Requirement
Only one span of the listing below is wanted: the lines from the one with "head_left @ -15" through the one with "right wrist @", reproduced exactly, both ends kept.

(Available data)

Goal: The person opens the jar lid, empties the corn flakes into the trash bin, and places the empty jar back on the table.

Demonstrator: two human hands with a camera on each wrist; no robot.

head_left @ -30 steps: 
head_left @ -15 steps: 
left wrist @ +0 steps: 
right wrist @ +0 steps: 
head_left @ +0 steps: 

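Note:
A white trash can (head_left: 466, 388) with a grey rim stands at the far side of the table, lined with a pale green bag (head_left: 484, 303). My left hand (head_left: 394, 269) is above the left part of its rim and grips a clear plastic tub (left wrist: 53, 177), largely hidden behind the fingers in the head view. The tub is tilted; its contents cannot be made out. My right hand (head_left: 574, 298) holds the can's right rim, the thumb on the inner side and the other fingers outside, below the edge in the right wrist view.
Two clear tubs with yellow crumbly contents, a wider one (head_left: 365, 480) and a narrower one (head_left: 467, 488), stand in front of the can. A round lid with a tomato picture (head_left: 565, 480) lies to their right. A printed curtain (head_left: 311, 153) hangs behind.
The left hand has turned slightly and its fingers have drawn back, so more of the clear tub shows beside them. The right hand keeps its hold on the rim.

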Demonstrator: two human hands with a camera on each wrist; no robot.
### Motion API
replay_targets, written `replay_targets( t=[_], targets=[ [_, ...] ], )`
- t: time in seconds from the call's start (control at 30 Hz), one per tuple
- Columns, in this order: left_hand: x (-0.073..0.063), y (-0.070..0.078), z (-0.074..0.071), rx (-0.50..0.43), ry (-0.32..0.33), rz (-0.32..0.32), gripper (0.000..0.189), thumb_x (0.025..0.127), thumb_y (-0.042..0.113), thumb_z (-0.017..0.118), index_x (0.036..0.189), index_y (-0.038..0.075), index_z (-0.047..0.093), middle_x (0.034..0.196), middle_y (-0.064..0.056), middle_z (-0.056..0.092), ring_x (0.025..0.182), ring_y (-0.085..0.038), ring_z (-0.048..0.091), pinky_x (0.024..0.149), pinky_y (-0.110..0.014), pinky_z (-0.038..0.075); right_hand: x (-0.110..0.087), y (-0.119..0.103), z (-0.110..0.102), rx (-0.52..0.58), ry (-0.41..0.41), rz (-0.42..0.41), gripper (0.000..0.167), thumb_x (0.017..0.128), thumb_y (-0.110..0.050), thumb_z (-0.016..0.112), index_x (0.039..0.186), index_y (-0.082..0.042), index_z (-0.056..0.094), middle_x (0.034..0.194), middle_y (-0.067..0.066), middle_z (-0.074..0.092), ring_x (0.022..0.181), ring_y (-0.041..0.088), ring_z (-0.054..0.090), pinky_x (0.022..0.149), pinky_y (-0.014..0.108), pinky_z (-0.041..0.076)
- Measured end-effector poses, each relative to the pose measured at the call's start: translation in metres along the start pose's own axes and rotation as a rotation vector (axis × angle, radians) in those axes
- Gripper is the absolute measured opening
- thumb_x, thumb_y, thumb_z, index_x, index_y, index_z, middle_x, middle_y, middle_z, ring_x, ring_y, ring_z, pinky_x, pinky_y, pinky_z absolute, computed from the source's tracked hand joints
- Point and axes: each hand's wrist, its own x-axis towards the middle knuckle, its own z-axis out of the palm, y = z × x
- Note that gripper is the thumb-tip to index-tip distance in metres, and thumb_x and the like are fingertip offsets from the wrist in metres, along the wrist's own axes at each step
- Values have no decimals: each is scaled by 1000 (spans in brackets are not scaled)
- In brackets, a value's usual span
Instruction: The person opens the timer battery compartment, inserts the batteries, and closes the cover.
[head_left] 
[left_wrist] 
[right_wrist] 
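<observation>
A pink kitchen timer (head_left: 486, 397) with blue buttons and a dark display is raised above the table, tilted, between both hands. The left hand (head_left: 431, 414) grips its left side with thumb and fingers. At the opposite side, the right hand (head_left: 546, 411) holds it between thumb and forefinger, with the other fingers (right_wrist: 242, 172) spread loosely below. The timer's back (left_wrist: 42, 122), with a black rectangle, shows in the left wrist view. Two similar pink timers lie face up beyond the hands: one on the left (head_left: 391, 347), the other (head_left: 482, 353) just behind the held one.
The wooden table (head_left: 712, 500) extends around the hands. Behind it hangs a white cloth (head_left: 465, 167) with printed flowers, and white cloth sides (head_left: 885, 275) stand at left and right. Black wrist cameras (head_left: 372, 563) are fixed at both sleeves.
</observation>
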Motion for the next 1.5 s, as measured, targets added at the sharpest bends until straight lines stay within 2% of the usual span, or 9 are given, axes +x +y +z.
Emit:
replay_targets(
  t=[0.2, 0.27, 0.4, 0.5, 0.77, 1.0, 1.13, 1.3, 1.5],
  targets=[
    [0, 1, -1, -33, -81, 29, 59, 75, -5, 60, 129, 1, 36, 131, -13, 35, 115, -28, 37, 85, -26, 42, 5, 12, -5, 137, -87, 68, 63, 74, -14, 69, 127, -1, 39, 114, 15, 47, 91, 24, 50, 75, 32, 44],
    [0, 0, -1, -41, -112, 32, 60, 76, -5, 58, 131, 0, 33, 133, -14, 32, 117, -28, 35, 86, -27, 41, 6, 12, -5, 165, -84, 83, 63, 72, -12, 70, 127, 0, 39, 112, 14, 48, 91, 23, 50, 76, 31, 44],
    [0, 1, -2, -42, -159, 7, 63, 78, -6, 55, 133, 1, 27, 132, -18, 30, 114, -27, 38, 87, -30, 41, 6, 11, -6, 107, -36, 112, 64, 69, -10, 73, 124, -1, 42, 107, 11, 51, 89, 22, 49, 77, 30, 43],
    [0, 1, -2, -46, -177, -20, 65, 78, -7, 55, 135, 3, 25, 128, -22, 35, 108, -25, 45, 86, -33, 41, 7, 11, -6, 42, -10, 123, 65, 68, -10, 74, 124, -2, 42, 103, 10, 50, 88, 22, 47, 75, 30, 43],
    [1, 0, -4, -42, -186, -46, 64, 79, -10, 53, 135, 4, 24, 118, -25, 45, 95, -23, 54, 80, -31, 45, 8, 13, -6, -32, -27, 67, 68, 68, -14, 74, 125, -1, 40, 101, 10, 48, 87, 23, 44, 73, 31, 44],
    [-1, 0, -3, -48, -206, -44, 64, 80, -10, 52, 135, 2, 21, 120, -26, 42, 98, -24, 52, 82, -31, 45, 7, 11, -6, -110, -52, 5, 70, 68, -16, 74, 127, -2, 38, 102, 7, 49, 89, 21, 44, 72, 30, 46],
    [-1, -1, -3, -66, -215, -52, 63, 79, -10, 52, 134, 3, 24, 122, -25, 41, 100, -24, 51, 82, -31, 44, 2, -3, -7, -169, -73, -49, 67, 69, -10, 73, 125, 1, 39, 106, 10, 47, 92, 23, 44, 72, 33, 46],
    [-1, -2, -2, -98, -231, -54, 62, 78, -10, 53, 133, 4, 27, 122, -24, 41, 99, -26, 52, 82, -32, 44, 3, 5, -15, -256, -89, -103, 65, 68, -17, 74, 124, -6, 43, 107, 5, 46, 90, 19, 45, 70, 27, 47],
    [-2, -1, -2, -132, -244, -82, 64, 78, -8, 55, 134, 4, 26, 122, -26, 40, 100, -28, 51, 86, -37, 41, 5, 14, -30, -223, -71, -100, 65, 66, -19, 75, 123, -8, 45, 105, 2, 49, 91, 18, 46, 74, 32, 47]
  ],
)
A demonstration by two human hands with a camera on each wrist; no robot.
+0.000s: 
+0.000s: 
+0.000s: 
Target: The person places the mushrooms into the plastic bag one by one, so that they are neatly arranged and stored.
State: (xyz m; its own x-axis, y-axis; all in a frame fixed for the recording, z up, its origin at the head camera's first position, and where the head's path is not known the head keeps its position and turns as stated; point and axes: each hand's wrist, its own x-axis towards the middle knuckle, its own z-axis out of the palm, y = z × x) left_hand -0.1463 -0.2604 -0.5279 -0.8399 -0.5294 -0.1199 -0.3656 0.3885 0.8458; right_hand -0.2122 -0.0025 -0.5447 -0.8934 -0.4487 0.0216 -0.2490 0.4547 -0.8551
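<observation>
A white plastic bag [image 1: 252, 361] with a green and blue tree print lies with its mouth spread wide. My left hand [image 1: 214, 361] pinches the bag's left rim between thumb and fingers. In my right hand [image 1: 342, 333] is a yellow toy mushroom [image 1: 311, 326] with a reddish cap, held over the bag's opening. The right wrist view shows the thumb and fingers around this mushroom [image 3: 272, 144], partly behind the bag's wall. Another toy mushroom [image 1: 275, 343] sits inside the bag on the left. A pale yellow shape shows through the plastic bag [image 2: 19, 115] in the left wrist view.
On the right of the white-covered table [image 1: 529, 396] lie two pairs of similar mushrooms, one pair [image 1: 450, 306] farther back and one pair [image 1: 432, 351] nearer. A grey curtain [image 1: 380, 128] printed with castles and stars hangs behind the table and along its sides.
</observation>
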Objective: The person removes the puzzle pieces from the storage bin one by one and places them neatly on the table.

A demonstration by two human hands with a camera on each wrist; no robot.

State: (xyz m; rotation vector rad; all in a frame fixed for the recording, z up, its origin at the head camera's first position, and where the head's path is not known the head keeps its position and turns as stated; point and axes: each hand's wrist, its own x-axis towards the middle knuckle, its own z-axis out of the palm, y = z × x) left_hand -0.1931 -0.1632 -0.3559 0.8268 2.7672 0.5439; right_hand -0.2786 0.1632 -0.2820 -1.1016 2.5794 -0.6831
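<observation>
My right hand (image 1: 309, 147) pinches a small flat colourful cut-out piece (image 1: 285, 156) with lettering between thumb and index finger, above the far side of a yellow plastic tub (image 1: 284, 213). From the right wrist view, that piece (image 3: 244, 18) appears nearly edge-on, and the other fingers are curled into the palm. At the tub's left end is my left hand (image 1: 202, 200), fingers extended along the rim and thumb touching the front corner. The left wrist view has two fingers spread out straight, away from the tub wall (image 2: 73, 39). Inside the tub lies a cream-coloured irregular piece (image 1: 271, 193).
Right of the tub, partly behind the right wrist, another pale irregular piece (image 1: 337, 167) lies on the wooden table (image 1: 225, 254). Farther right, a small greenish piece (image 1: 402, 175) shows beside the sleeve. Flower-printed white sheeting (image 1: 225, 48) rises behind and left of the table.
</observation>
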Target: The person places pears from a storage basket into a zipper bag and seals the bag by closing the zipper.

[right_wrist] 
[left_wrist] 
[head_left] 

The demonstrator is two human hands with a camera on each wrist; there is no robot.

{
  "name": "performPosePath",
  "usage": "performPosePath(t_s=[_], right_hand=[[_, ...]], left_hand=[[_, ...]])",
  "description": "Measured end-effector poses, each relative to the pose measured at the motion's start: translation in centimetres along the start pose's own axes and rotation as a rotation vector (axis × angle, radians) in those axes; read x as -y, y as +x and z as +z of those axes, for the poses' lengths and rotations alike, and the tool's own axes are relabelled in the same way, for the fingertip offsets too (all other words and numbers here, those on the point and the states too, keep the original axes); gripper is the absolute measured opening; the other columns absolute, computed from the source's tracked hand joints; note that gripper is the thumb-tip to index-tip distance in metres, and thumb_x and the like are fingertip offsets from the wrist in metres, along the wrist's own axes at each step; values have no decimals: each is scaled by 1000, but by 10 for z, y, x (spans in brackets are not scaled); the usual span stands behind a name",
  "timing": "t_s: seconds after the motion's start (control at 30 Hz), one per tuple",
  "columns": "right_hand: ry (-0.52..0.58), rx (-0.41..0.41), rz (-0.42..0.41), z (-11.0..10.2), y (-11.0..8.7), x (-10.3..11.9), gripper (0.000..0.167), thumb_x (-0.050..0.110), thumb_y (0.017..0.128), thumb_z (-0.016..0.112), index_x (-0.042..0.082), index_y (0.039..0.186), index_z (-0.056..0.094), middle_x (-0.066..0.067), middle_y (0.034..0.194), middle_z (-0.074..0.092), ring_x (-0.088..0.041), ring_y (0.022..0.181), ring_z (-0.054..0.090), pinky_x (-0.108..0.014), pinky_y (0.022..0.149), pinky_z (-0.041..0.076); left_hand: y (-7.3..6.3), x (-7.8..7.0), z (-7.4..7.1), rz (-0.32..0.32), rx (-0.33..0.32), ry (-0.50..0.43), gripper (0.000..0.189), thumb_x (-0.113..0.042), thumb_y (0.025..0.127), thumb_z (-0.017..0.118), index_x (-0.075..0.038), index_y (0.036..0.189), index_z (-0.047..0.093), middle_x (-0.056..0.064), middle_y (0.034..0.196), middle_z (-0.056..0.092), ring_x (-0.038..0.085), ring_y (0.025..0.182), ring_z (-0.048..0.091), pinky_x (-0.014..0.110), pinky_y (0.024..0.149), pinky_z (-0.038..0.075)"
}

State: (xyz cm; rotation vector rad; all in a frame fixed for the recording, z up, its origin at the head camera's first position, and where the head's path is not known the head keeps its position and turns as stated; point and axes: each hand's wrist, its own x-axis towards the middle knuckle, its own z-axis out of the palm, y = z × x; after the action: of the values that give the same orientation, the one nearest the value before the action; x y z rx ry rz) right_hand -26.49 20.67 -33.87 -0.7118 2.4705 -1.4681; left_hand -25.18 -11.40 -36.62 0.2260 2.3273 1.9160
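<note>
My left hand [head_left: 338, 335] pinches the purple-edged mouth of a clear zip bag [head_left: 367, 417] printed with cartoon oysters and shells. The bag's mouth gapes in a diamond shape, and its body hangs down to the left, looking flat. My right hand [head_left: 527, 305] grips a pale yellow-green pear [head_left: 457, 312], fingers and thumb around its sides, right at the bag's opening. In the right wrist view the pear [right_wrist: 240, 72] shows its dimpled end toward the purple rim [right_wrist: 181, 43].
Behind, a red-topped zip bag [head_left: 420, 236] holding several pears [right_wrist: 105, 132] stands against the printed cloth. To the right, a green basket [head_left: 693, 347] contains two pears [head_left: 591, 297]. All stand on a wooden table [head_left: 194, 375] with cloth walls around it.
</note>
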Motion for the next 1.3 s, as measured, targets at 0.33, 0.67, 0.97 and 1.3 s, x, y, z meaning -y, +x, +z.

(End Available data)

Answer below
head_left @ -15 steps: 
left wrist @ +0 steps: 
right wrist @ +0 steps: 

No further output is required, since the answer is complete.